In an interview, Barlow-Williams said she wrote the letter because she believes the new Texas law “is just so wrong. My purpose wasn’t to change somebody’s mind. My purpose in writing it was to support women … for them to know they are respected and loved and heard.”
Jim Rigby, pastor of St. Andrew’s Presbyterian Church in Austin, another Reproductive Freedom congregation, sees theological implications in reproductive freedom work. “It really is about the personhood of women,” he said. “If women don’t belong to themselves, if they don’t have bodily integrity, if they are not considered moral agents, I don’t know that they are being considered people. To me, this is a hugely important human rights issue. “
In Texas and elsewhere, advocates for reproductive freedom are concerned that new restrictive legislation will have the biggest impact on those who are already marginalized — particularly women of color, young women and those without financial resources.

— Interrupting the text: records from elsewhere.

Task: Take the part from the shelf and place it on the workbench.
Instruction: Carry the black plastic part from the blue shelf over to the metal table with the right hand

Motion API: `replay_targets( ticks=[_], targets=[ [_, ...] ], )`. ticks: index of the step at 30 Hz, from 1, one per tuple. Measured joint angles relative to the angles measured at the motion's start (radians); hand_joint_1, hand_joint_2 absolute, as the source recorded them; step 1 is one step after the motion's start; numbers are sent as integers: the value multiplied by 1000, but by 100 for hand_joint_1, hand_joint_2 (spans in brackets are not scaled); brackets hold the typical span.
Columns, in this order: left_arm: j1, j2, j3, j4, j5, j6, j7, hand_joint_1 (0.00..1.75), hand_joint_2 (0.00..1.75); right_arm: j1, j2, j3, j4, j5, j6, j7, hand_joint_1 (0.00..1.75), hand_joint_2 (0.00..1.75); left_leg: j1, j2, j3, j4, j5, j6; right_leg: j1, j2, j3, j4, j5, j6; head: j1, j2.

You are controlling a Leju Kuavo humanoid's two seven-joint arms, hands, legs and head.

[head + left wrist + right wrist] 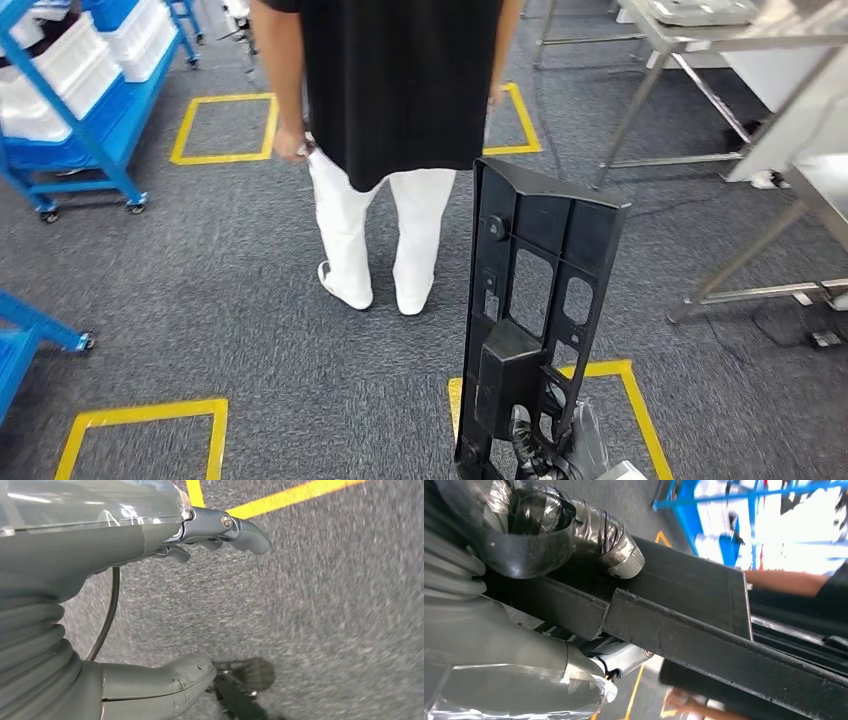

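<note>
Head view | right hand (560,445) grips part (535,300) upright | person (385,140) near ahead

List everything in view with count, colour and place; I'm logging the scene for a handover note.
part: one, black, upright in the right robot hand, in front of the robot
person: one, black top, white trousers, standing ahead, back turned
floor squares: four seen, yellow tape, on grey carpet
shelf carts: two, blue, at left; the far one holds white bins
workbench: one, metal legs, at upper right
right robot hand: one, grey, gripping the part's lower end
left robot hand: one, grey, holding nothing, above the carpet
</note>
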Motion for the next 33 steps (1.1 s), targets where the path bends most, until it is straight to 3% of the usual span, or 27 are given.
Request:
replay_targets(
  ticks=[1,2,3,5,7,9,10,13,17,19,20,21,23,24,25,26,28,30,32,33],
  targets=[
    [0,1,3,4,0,3,4,0,175,3,0,0,3,-1,-4,-3,175,175,-1,17,-1,0,-1,0,-3,-6,-10,33,-9,3,0,0],
    [-1,2,6,8,0,6,7,0,175,6,0,0,6,-2,-8,-5,175,175,-1,32,-1,1,-2,-1,-7,-11,-1,27,1,6,0,0],
    [-4,2,9,12,0,8,11,0,175,9,0,0,8,-3,-11,-6,175,175,-1,46,0,2,-3,-4,-9,-19,29,-18,26,8,0,0],
    [-8,3,12,19,-1,12,16,0,175,11,0,0,10,-6,-18,-9,175,175,-2,69,2,9,-10,-13,-9,-59,114,-158,76,7,0,0],
    [-12,5,14,23,-3,14,20,0,175,13,0,1,11,-11,-25,-12,175,175,-6,87,5,16,-18,-24,-2,-85,156,-234,90,-1,0,0],
    [-17,6,16,24,-4,14,23,0,175,15,0,0,11,-15,-28,-15,175,175,-7,105,11,17,-21,-33,3,-68,153,-239,88,-12,0,0],
    [-20,6,16,25,-5,14,23,0,175,17,0,-1,11,-16,-30,-16,175,175,-4,102,13,20,-25,-39,2,-58,153,-242,91,-17,0,0],
    [-23,8,16,25,-7,14,23,0,175,19,0,-1,11,-17,-34,-18,175,175,3,73,13,30,-39,-49,-4,-42,156,-250,97,-28,0,0],
    [-23,8,16,25,-7,14,23,0,175,19,0,-1,11,-17,-35,-18,175,175,3,66,12,32,-42,-50,-4,-41,156,-250,97,-29,0,0],
    [-23,8,17,26,-7,14,23,0,175,18,0,0,11,-17,-36,-18,175,175,5,28,-9,79,-74,-50,-4,-33,154,-251,99,-34,0,0],
    [-22,8,18,27,-7,13,23,0,175,18,0,1,11,-17,-37,-18,175,175,6,7,-40,147,-109,-52,-4,-22,152,-250,100,-37,0,0],
    [-19,8,19,29,-7,13,23,0,175,18,0,1,11,-17,-37,-18,175,175,7,-13,-68,203,-123,-52,-3,2,151,-248,101,-40,0,0],
    [-16,8,23,32,-9,12,24,0,175,18,0,2,13,-17,-41,-18,175,175,11,-80,-63,159,-81,-47,-1,71,142,-238,103,-31,0,0],
    [-15,9,25,33,-9,12,24,0,175,18,0,2,13,-17,-43,-17,175,175,11,-104,-39,94,-42,-42,-3,104,136,-235,105,-22,0,0],
    [-16,9,27,33,-10,11,24,0,175,19,0,2,13,-17,-46,-16,175,175,11,-124,-17,38,-20,-36,-6,128,129,-234,110,-11,0,0],
    [-18,8,29,33,-12,11,24,0,175,21,0,2,13,-17,-49,-15,175,175,12,-108,-17,36,-16,-29,-8,133,124,-235,112,-3,0,0],
    [-20,7,30,33,-13,10,25,0,175,23,0,0,13,-17,-55,-13,175,175,13,-78,-14,23,-6,-13,-4,86,106,-203,90,5,0,0],
    [-18,6,34,33,-16,10,27,0,175,21,0,0,13,-16,-59,-8,175,175,10,-43,-14,18,-4,-3,-1,14,57,-97,26,10,0,0],
    [-15,6,37,33,-18,9,30,0,175,21,0,-1,14,-15,-60,-3,175,175,6,-6,-16,19,-6,0,-4,-7,5,18,-22,16,0,0],
    [-15,6,37,33,-18,9,31,0,175,21,0,-2,14,-14,-60,-2,175,175,5,10,-16,19,-7,0,-5,-11,0,35,-21,18,0,0]
  ],
)
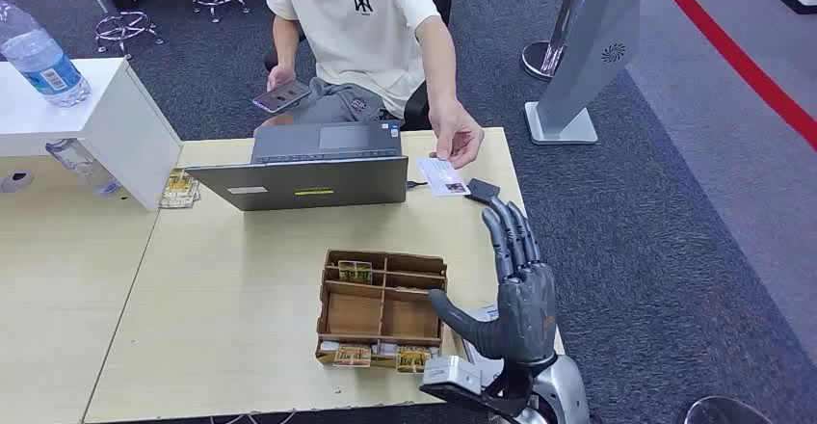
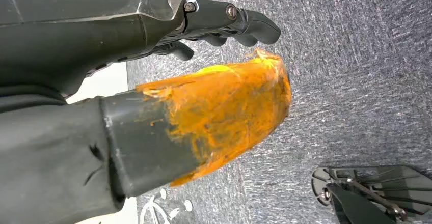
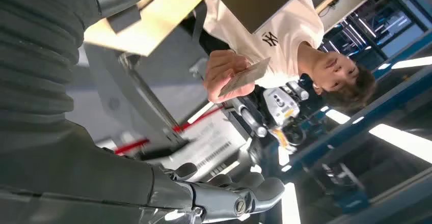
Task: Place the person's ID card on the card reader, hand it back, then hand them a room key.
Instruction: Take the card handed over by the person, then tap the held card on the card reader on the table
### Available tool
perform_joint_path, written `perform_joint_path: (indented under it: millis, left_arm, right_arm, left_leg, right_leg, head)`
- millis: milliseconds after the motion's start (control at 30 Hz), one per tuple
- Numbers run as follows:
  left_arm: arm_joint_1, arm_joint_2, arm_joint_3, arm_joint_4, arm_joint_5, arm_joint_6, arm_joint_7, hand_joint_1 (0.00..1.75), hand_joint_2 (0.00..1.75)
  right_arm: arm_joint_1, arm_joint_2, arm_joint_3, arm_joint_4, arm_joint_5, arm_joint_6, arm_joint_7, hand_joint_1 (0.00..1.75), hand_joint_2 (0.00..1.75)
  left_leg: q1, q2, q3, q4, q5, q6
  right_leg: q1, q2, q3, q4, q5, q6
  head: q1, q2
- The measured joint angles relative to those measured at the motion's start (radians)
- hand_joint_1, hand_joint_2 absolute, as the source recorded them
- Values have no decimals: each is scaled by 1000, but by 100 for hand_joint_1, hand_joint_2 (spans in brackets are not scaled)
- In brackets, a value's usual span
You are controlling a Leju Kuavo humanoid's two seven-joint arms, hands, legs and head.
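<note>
One laptop beyond compartmented box.

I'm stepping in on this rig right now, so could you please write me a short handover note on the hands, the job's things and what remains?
Right hand: raised at the table's right edge, fingers extended, holding nothing.
Left hand: hangs over the carpet with its fingers curled in, nothing in them.
ID card: pinched in the person's hand over the table's far right, beside the laptop.
Small black device: next to the card, probably the reader.
Wooden tray: in front of the right hand, with cards in some compartments.
Done: nothing yet.
Left: take the card, read it, return it, hand over a key.
</note>
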Motion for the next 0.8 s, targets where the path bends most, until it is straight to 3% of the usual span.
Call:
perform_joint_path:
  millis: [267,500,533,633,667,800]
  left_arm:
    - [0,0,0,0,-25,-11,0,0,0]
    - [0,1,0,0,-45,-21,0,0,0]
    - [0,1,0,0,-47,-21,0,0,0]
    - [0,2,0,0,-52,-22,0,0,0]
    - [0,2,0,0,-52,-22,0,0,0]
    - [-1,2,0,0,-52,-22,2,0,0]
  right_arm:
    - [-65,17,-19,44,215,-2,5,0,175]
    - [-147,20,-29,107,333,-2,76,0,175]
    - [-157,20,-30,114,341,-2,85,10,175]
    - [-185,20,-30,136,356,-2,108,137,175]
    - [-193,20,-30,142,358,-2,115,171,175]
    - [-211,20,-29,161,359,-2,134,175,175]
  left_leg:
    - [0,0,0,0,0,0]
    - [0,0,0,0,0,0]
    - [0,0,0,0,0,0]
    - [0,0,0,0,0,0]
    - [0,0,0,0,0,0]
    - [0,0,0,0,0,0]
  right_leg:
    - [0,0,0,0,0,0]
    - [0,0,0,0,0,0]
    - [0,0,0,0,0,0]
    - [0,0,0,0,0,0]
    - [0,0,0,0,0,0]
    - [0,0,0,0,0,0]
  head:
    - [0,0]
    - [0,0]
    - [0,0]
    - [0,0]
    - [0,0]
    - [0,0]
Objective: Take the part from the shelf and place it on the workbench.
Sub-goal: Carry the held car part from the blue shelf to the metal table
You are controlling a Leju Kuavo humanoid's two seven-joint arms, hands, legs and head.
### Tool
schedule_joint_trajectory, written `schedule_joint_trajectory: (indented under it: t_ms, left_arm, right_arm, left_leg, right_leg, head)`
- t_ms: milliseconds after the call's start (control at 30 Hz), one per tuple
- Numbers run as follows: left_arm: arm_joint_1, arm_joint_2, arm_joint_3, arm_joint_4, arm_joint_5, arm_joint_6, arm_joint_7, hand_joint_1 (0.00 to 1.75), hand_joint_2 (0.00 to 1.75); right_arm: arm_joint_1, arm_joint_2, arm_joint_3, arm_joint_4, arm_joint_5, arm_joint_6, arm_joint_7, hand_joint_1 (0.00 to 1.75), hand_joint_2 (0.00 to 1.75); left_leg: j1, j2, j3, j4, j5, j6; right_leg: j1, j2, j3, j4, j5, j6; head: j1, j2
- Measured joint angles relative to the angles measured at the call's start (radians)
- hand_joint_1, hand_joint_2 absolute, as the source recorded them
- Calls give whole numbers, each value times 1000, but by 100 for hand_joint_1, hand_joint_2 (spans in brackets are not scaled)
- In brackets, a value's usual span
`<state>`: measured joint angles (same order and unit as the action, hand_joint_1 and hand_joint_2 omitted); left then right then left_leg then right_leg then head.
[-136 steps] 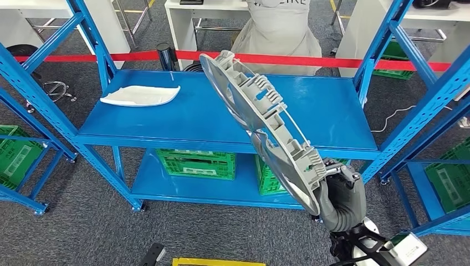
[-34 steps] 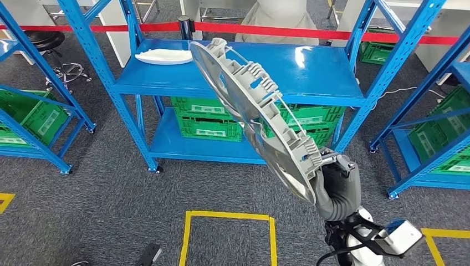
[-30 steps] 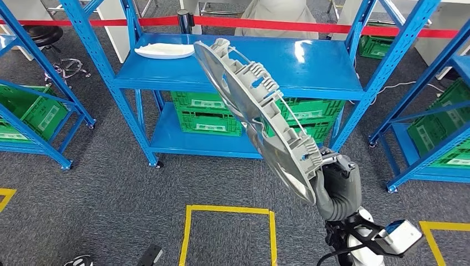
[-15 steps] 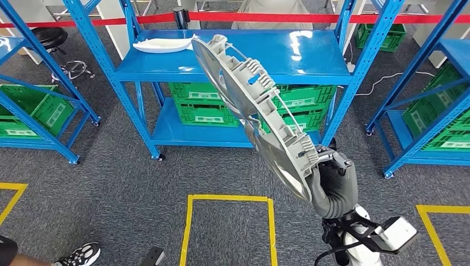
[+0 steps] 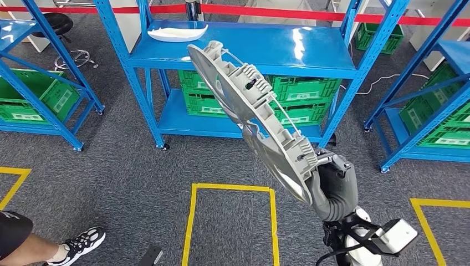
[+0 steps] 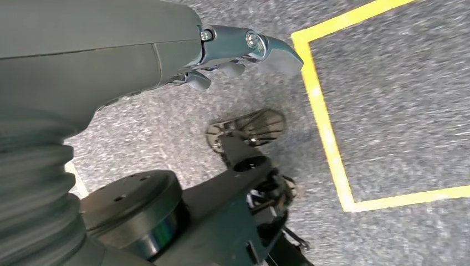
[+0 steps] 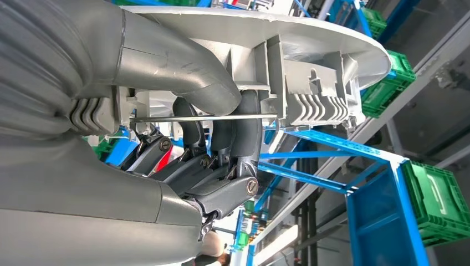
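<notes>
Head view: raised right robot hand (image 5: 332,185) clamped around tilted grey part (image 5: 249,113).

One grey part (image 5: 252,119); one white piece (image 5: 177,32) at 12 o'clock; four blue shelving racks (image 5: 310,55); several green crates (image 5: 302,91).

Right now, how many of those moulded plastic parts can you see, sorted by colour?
Grey part: 1, held up at a tilt by the right hand
White part: 1, lying on the blue shelf
Total: 2
</notes>
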<state>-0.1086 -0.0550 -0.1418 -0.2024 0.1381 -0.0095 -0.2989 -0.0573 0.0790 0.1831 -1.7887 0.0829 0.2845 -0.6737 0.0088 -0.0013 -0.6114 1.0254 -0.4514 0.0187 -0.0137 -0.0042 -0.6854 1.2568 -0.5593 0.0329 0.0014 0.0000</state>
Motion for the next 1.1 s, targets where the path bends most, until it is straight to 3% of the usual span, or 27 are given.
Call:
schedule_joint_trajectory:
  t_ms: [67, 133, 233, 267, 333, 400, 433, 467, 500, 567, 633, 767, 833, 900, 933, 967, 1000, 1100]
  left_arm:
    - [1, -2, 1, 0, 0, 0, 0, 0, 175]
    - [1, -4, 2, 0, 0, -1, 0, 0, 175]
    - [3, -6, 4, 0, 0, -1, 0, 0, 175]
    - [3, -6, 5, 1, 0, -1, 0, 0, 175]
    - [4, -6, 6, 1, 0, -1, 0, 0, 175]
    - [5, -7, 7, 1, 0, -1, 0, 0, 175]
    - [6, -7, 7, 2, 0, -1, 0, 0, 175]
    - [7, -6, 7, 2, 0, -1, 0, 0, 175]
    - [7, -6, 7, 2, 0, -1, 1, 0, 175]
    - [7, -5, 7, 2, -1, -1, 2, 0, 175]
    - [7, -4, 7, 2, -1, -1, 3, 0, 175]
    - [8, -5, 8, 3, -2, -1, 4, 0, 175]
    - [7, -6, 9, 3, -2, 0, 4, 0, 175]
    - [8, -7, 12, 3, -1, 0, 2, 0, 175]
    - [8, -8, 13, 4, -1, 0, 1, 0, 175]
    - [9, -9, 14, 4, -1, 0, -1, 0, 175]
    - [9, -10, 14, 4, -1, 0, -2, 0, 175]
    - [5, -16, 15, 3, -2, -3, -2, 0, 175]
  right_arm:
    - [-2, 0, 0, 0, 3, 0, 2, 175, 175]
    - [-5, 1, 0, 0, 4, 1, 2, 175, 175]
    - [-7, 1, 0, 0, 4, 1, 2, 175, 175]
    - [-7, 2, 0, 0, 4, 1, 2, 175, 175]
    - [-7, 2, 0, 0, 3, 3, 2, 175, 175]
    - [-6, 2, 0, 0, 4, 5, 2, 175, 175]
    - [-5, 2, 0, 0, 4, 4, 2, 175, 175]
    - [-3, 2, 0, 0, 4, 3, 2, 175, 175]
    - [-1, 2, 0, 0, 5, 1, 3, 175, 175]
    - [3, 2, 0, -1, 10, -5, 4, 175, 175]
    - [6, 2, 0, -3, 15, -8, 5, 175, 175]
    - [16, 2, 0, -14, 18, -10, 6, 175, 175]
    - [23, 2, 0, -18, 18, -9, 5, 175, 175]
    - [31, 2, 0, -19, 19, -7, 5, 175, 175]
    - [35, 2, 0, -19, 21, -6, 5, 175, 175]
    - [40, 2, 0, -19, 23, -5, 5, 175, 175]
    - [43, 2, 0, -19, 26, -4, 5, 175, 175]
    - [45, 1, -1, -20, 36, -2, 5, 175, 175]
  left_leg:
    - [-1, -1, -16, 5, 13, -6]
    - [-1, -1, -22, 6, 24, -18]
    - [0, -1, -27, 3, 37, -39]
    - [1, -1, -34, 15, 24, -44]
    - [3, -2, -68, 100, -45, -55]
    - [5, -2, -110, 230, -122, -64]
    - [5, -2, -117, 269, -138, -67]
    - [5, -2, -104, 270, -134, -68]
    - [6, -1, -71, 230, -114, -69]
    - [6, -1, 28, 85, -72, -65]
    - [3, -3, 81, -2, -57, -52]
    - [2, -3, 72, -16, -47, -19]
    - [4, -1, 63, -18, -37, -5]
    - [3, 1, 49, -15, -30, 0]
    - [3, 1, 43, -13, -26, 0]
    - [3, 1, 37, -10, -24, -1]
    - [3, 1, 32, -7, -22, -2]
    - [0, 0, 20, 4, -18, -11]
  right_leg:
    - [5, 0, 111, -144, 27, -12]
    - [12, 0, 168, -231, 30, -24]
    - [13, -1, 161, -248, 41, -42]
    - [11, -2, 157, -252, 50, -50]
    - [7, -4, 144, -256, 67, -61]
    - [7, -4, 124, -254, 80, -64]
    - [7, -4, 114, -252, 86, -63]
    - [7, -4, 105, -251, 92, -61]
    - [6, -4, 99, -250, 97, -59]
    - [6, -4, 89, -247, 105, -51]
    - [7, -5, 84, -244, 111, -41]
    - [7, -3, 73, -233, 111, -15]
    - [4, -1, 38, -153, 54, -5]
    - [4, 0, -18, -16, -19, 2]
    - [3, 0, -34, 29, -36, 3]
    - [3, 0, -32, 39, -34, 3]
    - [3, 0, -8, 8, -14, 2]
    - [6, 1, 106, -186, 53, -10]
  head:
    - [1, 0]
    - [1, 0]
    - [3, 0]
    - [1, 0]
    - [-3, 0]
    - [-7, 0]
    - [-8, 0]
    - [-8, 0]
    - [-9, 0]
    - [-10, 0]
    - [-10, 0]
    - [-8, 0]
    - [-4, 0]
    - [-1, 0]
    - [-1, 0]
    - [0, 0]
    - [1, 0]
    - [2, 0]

Most of the time, when a woman comes to a clinic and finds she can’t have an abortion, she doesn’t have an immediate Plan B in mind, Miller said. It takes time and resources to figure out what to do next. Some go to nearby states for abortions, “and I’m told there are waiting lists,” she said. “Our neighboring states are seeing a big uptick — New Mexico, Louisiana and Oklahoma. That’s if a person has the ability to travel. This disproportionately affects women of color, women in marginalized communities. They don’t necessarily have the resources to travel. To take more time off from work.”
Some women who wanted abortions will end up having a baby instead — in places where affordable housing, access to health care, living wages and child care aren’t always a priority.

While many Americans today are too young to remember a time when abortion was not legal in the U.S., some in the reproductive justice movement do — a time when women drove across states to get an abortion, when safe abortions were generally more available in urban areas than rural ones, more available to wealthier people than poorer ones. A 1966 series in the Washington Post described how women in the Washington, D.C., area obtained abortions — riding blindfolded to an unmarked house or apartment, finding pop-up clinics that appeared for a few months and then went away traveling to other countries, trying to induce abortions themselves.
Religious leaders played a role in accessing abortion services prior to the Roe v. Wade ruling, as Protestant ministers and rabbis formed the Clergy Consultation Service on Abortion in 1967, a network of faith leaders who helped pregnant women find places to get safe abortions, and sometimes to navigate logistics including transportation and funding. Charles Landreth, then pastor of First Presbyterian Church in Tallahassee, Florida, was among those who participated — even filing a lawsuit challenging two Florida statutes that prohibited advising or assisting women in their efforts “to procure miscarriage.”
When a pregnant woman wanted an abortion, “They’d say ‘OK, you’re in Missouri, there’s not a clinic here, but there’s a clinic in New York. We’ll get you to New York,’” Williams said. “There is a strong history of clergy supporting women’s bodily autonomy and reproductive freedom. We have just forgotten about that.”
Today, with access to abortion becoming increasingly restricted, Williams says she is hearing from more religious leaders who want to preach about abortion and support reproductive rights. Miller is trying to organize congregations willing to “adopt” particular abortion clinics — providing food and support for the staff, escorting women who come for abortions.
With the Supreme Court poised to rule on crucial abortion cases, Williams thinks the time is right for the SACReD gathering — to take the work of reproductive advocacy among faith communities to the national level. As states try to make access to abortion more restrictive, her phone has been ringing.
Williams put it this way: “There are more and more Presbyterian clergywomen who are coming out of the woodwork and ready to burn things down.”